## Work task
Return the listing below word for word.

## Raw data
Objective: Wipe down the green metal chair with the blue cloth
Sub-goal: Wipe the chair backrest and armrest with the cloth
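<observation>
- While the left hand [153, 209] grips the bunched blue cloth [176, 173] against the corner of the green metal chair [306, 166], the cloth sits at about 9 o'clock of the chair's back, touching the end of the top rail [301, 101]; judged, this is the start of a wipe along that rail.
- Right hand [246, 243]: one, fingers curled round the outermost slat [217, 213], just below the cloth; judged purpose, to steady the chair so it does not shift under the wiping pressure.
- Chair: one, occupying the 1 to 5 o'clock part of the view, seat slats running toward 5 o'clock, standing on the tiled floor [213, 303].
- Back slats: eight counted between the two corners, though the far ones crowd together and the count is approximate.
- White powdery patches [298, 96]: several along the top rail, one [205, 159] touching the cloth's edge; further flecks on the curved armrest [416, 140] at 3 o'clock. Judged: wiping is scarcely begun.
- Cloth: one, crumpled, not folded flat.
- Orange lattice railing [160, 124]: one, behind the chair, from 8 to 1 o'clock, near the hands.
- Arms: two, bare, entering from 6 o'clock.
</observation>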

## Answer area
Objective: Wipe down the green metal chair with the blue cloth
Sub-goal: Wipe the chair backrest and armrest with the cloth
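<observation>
- While the left hand [153, 209] grips the bunched blue cloth [176, 173] against the corner of the green metal chair [306, 166], the cloth sits at about 9 o'clock of the chair's back, touching the end of the top rail [301, 101]; judged, this is the start of a wipe along that rail.
- Right hand [246, 243]: one, fingers curled round the outermost slat [217, 213], just below the cloth; judged purpose, to steady the chair so it does not shift under the wiping pressure.
- Chair: one, occupying the 1 to 5 o'clock part of the view, seat slats running toward 5 o'clock, standing on the tiled floor [213, 303].
- Back slats: eight counted between the two corners, though the far ones crowd together and the count is approximate.
- White powdery patches [298, 96]: several along the top rail, one [205, 159] touching the cloth's edge; further flecks on the curved armrest [416, 140] at 3 o'clock. Judged: wiping is scarcely begun.
- Cloth: one, crumpled, not folded flat.
- Orange lattice railing [160, 124]: one, behind the chair, from 8 to 1 o'clock, near the hands.
- Arms: two, bare, entering from 6 o'clock.
</observation>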

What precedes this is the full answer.